**The data:**

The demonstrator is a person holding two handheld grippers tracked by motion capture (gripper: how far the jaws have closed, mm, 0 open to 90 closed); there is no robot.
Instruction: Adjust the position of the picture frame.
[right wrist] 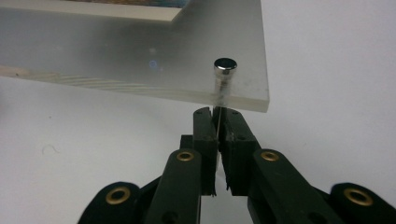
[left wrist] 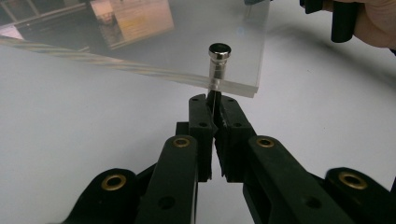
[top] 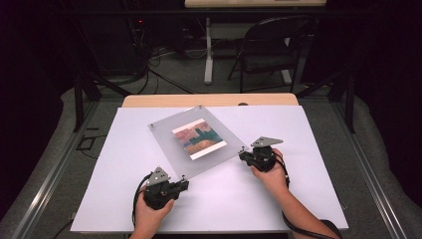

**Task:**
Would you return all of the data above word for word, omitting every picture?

**Your response:**
The demonstrator is a person holding two handheld grippers tracked by motion capture (gripper: how far the jaws have closed, mm, 0 open to 90 closed); there is no robot.
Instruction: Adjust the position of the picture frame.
[right wrist] 
[left wrist] 
[top] 

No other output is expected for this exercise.